Così, quello che sembra il tema principale – l’economia in crisi – diventa il pretesto per riflettere su ciò che più conta, e che dovrebbe sempre guidare l’azione - l’umanità – e lo fa centrandosi su un avvenimento che mette tutto in discussione, ossia la morte di una coppia di dirigenti di fama internazionale, marito e moglie, che lascia i due figli adolescenti Filippo e Camilla come unici eredi del gruppo industriale di cui erano a capo.

La sensazione che l’intaccabile agire senza scrupoli possa essere messo a dura prova si ha già dall’ingresso sulla scena della ragazza del fratello di Enrico, così imprevedibile, nella sua fragilità che ne costituisce allo stesso tempo la grande forza ed energia, da marcare pesantemente la distanza dal calcolato mondo del protagonista.

È proprio la giovane, interpretata dall’attrice israeliana Hadas Yaron, vincitrice nel 2012 della Coppa Volpi per la migliore interpretazione femminile in La sposa promessa, a mostrare al protagonista l’importanza del sentimento condiviso, concetto che facilmente riporta alla memoria l’etimologia greca della parola simpatia, derivante dall’incontro di sun e pathos, ossia patire insieme.

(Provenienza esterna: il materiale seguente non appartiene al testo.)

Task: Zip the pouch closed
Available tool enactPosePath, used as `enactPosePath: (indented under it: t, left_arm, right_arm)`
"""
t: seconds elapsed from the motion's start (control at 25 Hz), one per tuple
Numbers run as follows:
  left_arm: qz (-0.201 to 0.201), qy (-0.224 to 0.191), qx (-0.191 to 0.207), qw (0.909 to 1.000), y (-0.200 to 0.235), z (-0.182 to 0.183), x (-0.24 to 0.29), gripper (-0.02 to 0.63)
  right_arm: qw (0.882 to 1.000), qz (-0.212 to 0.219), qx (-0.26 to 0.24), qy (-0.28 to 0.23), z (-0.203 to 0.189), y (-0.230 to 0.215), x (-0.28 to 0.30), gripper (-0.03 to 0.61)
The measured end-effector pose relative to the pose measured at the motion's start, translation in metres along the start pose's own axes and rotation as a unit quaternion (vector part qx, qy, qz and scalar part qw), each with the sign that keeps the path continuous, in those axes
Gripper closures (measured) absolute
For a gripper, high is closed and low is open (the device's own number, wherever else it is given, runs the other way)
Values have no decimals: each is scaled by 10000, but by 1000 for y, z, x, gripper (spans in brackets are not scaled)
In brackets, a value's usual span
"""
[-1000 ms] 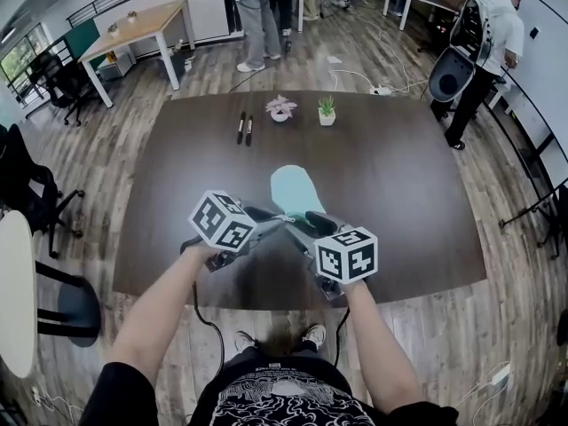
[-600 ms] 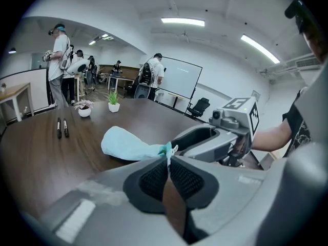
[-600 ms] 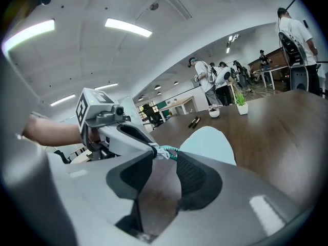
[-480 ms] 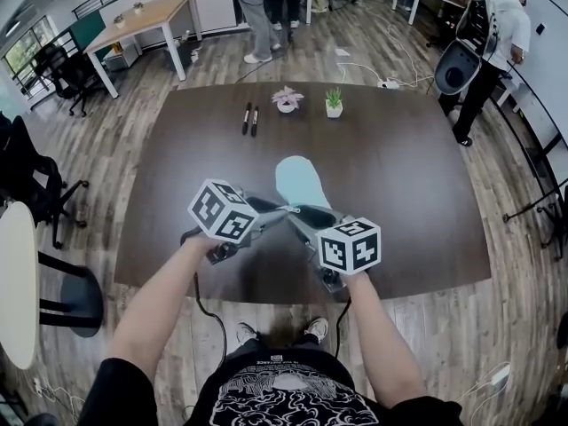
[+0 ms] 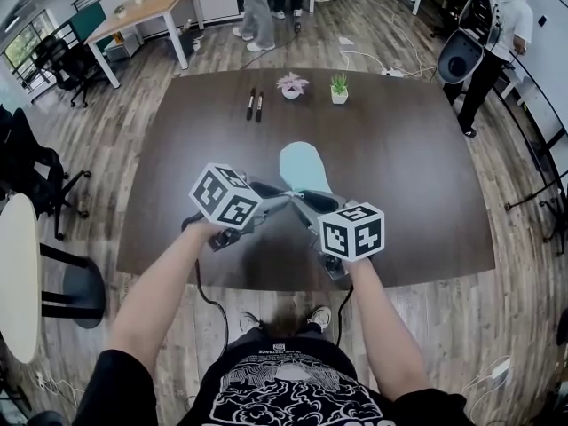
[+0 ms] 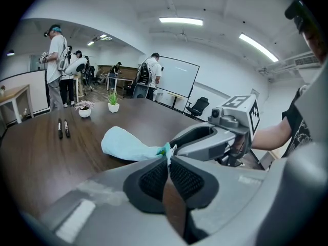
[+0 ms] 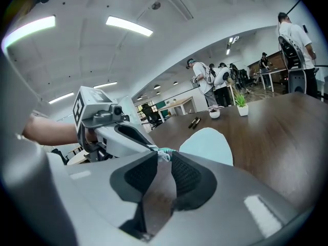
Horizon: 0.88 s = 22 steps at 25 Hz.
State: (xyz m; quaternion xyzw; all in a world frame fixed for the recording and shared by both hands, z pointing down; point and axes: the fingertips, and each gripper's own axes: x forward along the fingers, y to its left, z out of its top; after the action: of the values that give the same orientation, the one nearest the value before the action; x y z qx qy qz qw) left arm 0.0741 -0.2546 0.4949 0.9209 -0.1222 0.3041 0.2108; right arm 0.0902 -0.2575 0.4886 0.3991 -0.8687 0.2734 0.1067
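While on the table (image 5: 404,180), pale pouch (image 5: 303,167).

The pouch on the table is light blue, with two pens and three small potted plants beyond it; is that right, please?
Not quite: the head view shows two small potted plants, not three. The pouch is light blue, on the table, with two pens beyond it.

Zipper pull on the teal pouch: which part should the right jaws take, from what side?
Pinch the zipper pull where it juts from the pouch's near end, coming in from the near right, opposite the left gripper shut on that end. The right gripper has just been closing its jaws with the pull between them; firm contact isn't clear.
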Motion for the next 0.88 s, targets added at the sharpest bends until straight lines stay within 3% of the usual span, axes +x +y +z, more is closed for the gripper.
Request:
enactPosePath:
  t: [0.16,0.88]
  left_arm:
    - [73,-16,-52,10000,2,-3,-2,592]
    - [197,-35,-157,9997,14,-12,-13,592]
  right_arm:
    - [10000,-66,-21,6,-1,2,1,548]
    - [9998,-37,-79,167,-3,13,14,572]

 Il momento dell’incontro tra la sofferenza dei ragazzini – e in particolare della tredicenne Camilla - e la giovane israeliana, si concretizza nella preparazione di una torta di mele. Il mettere insieme gli ingredienti, in un tempo scandito dall’attesa per la nascita di un prodotto che addolcisce corpo e anima, la condivisione del momento della creazione – che lotta contro il senso di morte che tutto ha fermato – con chi si offre, nella sua presenza fisica, all’ascolto senza pretese, porta le due giovani donne a creare un legame che va oltre le parole. Il tentativo di Enrico di interferire con quell’umanità che si scontra con le regole impietose degli interessi, viene candidamente respinto, determinando l’esclusione dell’uomo da quel momento culinario che non  ha spazio per altro che per  la sincerità cristallina della comprensione.

 “Questa è una torta di noi”, rivendica nel suo italiano stentato la ragazza israeliana per giustificare l’impossibilità di Enrico di aiutarle nella preparazione, smascherando così il tentativo dell’uomo di bloccare la nascita di un legame tra le due. E in quella tenera semplificazione tipica di un modo di esprimersi che è straniero, si sottolinea l’associazione che unisce il dolce, e la sua preparazione, ad un essere parte di qualcosa di più. Un qualcosa di grande, ricco, di cui non si è mai sazi, e che colpirà Enrico dritto in faccia, conducendolo a riscoprire il valore della delicata essenza, che diventerà la base per ridefinire ciò che più conta.